Data warehousing has come a long way, baby. Not so long ago, database theoreticians derided the data warehouse as setting the industry back 25 years. Today, data warehousing is conventional wisdom and a standard part of the corporate information infrastructure.
The past is only a prelude to the future. Looking into the crystal ball, one sees many things - very, very large data warehouses, exploration processing, enterprise resource planning (ERP) vendor support and analytical applications. Perhaps the most intriguing and most promising advances in data warehousing are the possibilities of bridging unstructured data with structured data.
There are two basic forms of unstructured systems - external and internal unstructured systems. External unstructured systems are those that embrace the data found outside the corporation. The Internet is easily the most vibrant example of external unstructured systems. There is an internal world of unstructured data existing within the organizations walls, which holds a world of informational wealth.

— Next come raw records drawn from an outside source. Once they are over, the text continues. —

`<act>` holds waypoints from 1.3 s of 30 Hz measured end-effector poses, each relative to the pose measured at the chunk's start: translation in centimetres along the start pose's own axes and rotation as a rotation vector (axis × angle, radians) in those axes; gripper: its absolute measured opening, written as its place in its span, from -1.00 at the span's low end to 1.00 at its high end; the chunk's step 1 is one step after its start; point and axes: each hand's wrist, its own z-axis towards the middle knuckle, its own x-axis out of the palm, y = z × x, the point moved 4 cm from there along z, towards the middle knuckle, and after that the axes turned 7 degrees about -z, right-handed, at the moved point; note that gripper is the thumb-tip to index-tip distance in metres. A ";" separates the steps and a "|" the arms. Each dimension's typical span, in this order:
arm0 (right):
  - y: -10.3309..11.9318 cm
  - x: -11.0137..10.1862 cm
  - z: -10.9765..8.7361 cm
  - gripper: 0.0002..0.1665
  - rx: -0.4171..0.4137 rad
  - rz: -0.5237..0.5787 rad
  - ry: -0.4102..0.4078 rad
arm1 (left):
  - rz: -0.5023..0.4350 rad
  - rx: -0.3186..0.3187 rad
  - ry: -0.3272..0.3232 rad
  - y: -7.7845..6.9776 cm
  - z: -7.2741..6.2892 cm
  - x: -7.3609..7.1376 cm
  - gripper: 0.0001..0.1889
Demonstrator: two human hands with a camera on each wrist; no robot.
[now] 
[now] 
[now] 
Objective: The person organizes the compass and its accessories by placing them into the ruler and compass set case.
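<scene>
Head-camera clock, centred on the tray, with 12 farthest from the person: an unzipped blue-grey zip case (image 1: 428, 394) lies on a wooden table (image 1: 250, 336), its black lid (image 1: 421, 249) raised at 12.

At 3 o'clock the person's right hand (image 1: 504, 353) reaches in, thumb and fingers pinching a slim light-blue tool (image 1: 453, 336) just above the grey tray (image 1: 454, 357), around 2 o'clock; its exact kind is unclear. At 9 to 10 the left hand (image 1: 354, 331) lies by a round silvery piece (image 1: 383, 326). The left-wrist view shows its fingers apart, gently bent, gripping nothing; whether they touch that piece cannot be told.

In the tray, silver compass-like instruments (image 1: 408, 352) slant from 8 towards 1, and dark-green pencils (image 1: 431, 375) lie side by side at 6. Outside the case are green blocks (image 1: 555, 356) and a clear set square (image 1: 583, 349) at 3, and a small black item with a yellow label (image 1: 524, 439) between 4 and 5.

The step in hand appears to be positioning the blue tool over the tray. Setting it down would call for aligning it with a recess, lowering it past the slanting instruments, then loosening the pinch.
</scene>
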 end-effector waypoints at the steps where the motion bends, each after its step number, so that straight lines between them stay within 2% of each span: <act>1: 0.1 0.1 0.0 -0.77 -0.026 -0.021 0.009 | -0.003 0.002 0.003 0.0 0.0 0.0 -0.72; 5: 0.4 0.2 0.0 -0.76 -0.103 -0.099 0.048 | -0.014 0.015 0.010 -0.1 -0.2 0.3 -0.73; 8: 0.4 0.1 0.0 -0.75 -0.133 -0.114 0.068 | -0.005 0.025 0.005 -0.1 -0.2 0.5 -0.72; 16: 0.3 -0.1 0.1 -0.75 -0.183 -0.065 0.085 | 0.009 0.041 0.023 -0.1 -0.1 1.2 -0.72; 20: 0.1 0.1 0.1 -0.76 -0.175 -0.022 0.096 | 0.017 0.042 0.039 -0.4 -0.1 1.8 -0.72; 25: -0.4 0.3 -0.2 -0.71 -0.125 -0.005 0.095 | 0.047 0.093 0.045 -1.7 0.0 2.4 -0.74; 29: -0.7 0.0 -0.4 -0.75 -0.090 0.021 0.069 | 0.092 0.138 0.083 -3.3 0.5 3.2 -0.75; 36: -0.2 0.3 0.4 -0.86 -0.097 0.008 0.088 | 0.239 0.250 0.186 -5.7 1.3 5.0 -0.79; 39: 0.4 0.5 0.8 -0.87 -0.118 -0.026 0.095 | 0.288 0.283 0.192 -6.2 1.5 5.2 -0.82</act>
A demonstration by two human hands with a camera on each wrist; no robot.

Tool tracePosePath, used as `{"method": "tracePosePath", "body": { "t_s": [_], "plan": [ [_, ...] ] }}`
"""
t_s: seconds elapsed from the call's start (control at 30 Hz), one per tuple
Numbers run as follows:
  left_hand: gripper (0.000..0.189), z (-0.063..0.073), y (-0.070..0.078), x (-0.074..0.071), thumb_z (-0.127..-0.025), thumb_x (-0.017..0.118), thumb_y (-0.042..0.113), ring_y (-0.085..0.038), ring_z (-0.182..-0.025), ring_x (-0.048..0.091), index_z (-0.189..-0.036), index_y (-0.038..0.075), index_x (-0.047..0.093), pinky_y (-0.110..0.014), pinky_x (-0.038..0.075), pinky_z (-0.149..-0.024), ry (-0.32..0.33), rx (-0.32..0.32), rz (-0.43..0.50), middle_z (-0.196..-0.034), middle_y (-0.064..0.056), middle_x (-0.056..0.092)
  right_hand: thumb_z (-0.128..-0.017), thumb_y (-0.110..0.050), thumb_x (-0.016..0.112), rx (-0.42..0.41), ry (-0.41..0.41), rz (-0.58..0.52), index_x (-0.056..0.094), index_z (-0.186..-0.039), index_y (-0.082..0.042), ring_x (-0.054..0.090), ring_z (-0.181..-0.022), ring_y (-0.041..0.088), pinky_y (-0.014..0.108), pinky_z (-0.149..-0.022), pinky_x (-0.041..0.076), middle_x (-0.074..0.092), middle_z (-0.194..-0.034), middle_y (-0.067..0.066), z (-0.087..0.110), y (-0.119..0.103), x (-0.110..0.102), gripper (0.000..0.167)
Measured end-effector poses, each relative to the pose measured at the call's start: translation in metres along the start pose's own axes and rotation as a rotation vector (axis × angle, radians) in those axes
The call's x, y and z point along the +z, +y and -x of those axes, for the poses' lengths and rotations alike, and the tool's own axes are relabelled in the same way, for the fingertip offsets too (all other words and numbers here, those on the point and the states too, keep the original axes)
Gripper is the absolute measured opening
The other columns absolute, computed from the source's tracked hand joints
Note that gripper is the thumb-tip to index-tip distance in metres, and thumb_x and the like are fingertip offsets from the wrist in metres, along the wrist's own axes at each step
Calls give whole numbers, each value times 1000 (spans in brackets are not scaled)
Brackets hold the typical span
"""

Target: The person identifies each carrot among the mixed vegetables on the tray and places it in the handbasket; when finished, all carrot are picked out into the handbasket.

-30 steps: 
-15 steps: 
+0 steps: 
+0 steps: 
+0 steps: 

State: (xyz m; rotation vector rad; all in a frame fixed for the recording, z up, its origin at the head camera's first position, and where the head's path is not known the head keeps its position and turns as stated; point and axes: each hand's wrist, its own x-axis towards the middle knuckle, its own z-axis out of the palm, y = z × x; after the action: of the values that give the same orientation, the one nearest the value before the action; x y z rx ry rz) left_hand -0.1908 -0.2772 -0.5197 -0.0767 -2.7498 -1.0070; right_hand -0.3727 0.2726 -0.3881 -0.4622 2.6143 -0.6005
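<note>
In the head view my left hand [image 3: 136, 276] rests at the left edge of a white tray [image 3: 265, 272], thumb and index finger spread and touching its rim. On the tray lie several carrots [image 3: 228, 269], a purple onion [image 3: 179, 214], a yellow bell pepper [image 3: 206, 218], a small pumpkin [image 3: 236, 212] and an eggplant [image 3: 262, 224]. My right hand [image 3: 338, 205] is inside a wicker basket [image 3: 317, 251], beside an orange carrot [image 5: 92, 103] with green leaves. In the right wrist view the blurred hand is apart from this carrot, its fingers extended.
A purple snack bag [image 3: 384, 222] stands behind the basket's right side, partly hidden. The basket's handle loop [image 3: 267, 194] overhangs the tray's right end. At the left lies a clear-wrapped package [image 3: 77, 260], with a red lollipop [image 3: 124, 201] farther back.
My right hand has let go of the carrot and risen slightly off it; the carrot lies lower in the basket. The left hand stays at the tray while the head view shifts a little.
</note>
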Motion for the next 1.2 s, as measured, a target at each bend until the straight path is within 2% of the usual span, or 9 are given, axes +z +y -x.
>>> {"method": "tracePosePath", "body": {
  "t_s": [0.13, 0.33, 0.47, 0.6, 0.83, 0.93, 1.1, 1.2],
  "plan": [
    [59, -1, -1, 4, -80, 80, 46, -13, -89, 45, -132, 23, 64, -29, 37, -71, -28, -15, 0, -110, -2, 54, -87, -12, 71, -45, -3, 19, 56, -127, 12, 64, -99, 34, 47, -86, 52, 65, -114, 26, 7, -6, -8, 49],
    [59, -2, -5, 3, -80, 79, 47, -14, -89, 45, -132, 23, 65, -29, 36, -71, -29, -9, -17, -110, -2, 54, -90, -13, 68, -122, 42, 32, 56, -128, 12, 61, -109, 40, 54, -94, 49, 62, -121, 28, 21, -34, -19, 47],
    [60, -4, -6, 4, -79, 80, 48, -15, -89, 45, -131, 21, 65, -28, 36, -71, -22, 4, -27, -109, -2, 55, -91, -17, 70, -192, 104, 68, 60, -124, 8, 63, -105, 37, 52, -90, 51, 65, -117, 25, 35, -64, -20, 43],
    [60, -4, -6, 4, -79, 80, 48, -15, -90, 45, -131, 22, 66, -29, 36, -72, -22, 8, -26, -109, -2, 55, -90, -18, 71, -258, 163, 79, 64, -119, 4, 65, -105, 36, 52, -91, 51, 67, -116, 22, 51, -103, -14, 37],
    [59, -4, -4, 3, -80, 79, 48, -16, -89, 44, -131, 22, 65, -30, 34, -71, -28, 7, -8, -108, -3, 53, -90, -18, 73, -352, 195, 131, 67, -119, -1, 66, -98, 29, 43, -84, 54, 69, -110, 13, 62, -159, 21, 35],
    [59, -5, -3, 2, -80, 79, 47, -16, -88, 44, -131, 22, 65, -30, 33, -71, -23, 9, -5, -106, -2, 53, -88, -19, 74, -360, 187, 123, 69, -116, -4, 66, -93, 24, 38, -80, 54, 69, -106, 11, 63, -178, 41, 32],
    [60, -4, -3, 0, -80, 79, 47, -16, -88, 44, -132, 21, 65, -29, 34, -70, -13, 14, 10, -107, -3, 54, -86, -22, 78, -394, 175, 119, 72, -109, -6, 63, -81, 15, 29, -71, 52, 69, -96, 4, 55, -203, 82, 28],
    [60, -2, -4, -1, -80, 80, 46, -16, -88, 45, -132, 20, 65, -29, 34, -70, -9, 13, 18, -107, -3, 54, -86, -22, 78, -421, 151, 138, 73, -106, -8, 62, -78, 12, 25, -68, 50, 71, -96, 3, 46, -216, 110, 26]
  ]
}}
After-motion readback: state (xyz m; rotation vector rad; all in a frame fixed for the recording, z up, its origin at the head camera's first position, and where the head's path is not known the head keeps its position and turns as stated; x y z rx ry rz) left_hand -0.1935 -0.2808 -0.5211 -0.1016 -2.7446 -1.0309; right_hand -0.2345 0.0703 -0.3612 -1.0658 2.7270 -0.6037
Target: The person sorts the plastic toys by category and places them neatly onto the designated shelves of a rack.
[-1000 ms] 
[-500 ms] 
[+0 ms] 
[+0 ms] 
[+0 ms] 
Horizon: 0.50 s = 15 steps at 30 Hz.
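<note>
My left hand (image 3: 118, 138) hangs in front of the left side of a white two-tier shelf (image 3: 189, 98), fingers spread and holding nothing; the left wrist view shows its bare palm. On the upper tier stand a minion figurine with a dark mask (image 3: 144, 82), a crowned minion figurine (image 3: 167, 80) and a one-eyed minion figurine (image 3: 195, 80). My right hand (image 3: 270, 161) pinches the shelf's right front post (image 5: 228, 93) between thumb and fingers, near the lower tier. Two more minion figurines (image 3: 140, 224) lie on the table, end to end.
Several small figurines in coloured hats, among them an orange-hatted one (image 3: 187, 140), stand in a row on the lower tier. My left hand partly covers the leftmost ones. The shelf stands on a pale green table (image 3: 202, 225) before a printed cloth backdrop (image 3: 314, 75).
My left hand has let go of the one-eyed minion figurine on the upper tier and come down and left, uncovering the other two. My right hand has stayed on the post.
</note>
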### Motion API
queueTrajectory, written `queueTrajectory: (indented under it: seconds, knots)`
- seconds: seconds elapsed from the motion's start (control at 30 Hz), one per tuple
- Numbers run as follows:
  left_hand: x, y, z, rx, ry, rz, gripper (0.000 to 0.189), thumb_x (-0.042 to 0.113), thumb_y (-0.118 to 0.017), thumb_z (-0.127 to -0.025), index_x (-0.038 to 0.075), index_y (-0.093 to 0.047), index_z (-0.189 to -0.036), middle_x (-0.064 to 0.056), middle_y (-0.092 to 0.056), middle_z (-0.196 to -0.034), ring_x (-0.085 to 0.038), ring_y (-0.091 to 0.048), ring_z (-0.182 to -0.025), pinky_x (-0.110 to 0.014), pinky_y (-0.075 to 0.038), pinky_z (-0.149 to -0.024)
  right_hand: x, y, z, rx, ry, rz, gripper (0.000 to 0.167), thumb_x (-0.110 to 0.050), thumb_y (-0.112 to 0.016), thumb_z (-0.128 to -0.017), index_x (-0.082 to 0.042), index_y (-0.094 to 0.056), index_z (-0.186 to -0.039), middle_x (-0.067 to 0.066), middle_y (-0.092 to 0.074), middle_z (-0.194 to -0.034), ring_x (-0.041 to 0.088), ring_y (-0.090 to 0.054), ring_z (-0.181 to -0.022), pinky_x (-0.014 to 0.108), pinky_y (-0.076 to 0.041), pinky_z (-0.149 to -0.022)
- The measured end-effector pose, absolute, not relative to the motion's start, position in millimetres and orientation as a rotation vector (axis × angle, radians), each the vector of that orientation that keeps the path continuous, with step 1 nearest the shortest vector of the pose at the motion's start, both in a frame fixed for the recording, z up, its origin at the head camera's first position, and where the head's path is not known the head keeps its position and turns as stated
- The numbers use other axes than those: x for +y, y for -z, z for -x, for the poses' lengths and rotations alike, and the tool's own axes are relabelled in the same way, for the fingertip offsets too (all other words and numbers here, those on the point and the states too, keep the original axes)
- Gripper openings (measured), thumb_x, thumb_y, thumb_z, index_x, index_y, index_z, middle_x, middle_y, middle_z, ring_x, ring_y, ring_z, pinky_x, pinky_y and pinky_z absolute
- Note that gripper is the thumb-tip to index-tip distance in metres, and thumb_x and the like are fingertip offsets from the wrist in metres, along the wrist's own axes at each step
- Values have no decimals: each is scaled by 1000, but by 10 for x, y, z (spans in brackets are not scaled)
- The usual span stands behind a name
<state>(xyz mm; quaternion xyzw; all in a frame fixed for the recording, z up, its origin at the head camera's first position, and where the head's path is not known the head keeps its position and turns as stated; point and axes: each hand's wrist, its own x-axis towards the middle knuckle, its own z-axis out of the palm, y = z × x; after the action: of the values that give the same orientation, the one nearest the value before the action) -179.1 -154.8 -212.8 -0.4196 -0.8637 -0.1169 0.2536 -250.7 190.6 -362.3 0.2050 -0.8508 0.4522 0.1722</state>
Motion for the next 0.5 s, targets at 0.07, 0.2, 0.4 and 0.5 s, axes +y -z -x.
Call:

For years, corporations have had two types of systems - formal systems and informal systems. The formal systems have been dominated by databases and transaction processors. Indeed, the worlds of banking, finance and manufacturing make their day-to-day decisions based on transactional processing systems. There is another very important part of the information infrastructure that is not formal - the unstructured informal systems of the corporation. When people think of the unstructured informal systems, their first thought is usually of e-mail. Indeed, e-mail makes up a tremendous part of the informal systems environment, but there is much more to the informal decision-making environment. There are many, many different kinds of unstructured information including spreadsheets, reports and documents.
Internal unstructured data comes in two basic flavors - documents and records. Unstructured documents hold voluminous amounts of text and are notorious for having no form. One unstructured document can differ greatly from another unstructured document. There is no uniformity whatsoever to the unstructured documents.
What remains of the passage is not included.